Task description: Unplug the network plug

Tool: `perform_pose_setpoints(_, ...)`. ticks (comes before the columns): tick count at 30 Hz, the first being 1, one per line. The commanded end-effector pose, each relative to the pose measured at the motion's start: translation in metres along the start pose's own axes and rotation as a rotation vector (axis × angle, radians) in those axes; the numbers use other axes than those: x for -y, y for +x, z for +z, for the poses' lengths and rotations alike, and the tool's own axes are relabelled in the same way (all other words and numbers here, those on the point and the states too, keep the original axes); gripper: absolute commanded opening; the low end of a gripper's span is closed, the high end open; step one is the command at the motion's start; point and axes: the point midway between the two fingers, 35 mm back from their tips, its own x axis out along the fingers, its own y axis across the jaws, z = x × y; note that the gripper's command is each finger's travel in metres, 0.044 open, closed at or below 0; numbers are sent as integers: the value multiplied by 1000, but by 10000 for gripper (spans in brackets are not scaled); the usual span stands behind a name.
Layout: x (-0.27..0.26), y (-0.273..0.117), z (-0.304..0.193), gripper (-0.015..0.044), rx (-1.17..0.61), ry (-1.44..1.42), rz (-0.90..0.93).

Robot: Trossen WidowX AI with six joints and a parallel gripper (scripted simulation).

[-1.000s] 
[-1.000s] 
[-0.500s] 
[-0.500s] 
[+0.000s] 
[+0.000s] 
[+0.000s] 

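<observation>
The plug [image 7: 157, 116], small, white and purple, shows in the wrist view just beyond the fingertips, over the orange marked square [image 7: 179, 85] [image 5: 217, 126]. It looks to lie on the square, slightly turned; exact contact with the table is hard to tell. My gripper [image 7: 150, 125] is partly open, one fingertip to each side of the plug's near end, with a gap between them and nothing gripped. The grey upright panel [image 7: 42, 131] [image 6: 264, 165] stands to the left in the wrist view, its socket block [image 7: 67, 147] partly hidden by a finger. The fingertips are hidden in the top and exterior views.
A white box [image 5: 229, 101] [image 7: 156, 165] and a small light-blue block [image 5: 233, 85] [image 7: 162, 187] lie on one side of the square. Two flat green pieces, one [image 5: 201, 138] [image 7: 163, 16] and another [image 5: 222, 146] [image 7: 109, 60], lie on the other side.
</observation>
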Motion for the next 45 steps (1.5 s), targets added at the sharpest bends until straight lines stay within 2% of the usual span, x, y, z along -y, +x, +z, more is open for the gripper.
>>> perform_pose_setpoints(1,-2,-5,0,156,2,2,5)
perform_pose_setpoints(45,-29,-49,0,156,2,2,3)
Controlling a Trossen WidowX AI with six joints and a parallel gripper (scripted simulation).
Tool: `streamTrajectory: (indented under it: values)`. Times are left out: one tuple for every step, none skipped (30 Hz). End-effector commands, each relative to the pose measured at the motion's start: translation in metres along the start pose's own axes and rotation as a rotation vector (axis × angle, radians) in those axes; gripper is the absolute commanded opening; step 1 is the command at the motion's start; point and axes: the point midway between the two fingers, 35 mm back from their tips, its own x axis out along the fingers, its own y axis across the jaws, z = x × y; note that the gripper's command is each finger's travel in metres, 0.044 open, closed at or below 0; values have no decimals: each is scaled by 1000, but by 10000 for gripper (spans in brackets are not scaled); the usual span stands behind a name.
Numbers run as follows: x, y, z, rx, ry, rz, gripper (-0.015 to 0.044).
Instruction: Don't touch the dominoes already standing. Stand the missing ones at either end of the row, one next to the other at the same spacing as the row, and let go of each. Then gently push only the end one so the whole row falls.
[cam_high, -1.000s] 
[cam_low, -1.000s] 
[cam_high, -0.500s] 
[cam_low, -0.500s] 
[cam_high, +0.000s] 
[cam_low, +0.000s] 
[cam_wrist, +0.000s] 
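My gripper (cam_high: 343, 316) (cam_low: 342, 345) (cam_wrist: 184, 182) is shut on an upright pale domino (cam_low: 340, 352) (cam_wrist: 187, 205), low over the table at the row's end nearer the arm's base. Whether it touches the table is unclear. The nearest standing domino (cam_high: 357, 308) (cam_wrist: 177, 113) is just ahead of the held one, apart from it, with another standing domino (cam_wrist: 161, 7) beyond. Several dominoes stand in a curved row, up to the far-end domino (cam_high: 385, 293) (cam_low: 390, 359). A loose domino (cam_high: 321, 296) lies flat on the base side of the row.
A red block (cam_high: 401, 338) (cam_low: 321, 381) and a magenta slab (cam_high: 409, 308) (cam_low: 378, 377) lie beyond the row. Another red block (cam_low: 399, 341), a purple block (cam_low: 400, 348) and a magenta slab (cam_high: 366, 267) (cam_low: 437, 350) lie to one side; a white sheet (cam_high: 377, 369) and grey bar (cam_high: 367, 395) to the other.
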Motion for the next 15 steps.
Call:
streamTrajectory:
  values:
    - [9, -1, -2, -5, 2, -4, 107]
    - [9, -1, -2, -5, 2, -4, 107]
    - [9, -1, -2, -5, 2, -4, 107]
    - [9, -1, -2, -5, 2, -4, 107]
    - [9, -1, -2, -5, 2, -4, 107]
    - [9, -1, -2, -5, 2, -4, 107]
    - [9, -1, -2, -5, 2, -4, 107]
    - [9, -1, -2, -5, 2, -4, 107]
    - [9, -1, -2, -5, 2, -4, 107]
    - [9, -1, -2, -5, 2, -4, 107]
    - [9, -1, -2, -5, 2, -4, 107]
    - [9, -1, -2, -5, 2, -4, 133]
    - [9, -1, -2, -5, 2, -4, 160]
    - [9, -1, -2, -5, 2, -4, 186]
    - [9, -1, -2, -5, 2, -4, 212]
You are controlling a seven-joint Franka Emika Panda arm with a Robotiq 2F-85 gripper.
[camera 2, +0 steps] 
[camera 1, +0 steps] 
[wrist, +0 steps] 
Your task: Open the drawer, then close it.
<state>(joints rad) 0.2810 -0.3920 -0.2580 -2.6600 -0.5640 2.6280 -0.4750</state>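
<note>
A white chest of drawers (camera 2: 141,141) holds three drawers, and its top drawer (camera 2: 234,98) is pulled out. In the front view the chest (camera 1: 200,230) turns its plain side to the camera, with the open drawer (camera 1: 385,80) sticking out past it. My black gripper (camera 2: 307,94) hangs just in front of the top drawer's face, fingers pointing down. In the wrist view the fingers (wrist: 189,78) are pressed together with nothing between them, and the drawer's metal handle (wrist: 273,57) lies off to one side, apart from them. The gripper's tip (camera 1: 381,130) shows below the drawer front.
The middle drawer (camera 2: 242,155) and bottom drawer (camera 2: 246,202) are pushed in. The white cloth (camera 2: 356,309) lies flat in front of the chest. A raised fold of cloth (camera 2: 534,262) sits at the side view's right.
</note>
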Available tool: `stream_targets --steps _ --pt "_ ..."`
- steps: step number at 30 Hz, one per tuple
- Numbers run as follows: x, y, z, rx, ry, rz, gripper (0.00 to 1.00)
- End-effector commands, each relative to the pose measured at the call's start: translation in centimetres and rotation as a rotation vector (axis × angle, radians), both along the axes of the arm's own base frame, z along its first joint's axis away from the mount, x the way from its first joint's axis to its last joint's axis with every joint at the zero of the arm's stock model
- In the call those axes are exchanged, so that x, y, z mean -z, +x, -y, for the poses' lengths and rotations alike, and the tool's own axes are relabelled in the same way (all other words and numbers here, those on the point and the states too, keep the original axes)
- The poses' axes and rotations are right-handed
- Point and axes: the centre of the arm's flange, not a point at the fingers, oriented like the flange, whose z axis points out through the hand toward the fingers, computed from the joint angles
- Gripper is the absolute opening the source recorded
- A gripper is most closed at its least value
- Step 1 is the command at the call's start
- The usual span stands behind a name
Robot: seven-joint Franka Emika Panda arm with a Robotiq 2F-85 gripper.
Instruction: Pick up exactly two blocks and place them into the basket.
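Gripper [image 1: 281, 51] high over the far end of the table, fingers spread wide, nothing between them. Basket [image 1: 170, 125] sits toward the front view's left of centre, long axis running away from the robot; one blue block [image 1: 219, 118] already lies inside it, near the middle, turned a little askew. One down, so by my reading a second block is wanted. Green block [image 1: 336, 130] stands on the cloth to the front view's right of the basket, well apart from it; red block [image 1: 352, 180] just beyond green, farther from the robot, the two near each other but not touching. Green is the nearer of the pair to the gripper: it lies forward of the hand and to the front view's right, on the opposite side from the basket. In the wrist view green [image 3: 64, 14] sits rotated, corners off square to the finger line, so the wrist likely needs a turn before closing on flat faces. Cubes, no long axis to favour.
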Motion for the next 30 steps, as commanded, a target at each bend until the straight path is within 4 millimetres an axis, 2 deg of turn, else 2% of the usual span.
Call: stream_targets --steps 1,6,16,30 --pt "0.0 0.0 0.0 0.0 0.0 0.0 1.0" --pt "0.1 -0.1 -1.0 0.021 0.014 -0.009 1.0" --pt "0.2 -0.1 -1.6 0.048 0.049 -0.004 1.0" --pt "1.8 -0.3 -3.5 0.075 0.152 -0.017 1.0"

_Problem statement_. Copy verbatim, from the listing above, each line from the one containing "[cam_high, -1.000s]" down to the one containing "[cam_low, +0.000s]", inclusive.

_Solution to this exercise_.
[cam_high, -1.000s] 
[cam_low, -1.000s] 
[cam_high, -0.500s] 
[cam_low, -0.500s] 
[cam_high, +0.000s] 
[cam_low, +0.000s] 

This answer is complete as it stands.